Search the records below for the word "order" and show every line where it occurs.

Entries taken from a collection
⟨
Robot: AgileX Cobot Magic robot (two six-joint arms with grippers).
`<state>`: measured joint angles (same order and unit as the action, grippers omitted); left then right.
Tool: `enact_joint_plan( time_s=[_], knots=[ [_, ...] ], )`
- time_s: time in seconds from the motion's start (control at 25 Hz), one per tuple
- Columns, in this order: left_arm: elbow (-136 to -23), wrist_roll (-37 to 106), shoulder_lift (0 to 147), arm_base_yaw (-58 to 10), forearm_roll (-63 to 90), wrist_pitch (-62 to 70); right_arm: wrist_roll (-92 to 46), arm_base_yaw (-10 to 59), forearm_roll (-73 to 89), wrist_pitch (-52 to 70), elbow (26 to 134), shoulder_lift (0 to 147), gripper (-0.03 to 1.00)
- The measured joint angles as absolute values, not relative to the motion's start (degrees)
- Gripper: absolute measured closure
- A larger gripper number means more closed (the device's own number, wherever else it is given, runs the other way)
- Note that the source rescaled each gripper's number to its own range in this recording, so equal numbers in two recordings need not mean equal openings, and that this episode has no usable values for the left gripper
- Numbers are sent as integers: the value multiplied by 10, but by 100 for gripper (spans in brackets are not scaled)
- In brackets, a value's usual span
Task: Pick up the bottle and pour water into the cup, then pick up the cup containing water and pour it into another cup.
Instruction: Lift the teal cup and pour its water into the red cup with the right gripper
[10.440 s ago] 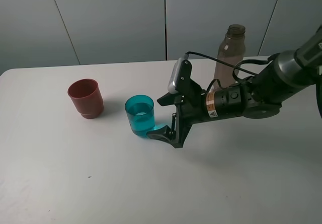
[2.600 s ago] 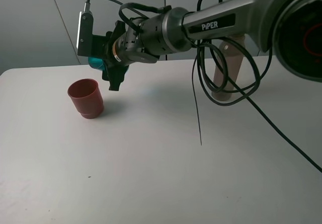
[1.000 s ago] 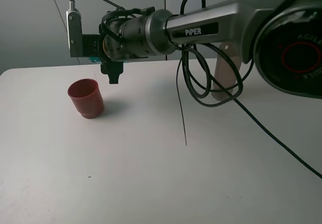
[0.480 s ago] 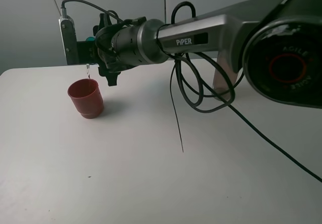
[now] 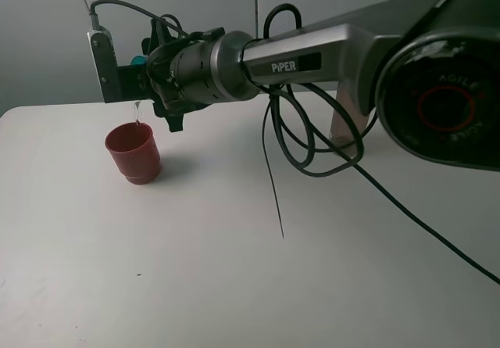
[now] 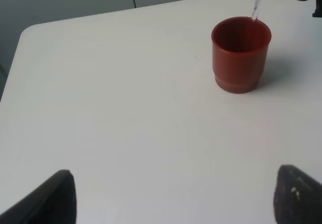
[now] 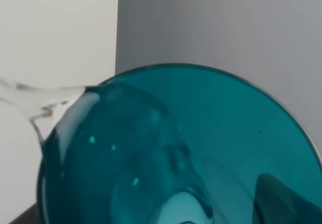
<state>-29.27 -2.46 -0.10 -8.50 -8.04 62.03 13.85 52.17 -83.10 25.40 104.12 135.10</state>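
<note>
Pouring from the cup point(image 7: 166, 148), pinched in right gripper point(image 5: 152, 74), long axis near level; holding mouth directly above rim of another cup point(image 5: 133, 151)

Plain white, no pattern: the table point(image 5: 234, 285). Behind it the wall point(image 5: 47, 43) is pale grey panels with thin dark seams. The red-brown cup point(image 5: 133, 151) is opaque and unmarked. The teal cup point(image 7: 176, 153) is translucent blue-green with small bright glints inside. The water stream point(image 6: 256, 2) is clear and colourless. The bottle point(image 5: 344, 117) is smoky grey-brown and see-through. The right arm point(image 5: 351, 39) is silver-grey, with white "PiPER" lettering on a black strip; the cables point(image 5: 312, 148) are black. The left gripper point(image 6: 173, 196) has black jaws.
</note>
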Motion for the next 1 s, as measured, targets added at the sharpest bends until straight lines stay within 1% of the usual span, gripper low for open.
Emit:
enact_joint_plan(
  time_s=[1.0],
  knots=[
    [-293,-26,-1,-85,-80,620,138,544,-941,289,1041,1351,82]
  ],
)
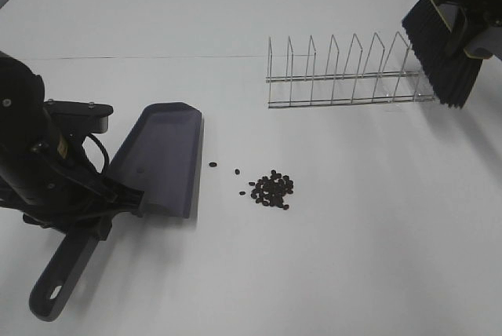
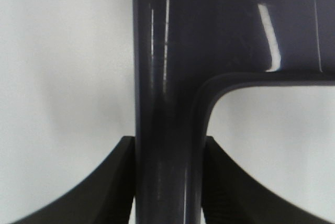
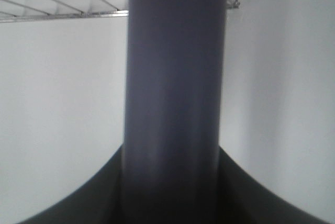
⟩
■ Answer to this problem ■
`<state>`: measured joint angles (same order and unit as the action, grippers omitted); left then right.
- Columns, in this order: left_arm: elbow (-136 to -23), wrist_roll (-37 to 106), shoulder_lift (0 to 147), arm_base_yaw (-58 to 10), forearm_roll (-63 to 90), wrist_pitch (-62 to 70); right_arm: wrist_roll (-92 to 46), arm_base_yaw (-10 to 59), forearm_roll (-73 to 89), wrist_pitch (-52 to 70), elbow (26 to 134), shoulder_lift (0 to 147), gripper (-0.03 to 1.00)

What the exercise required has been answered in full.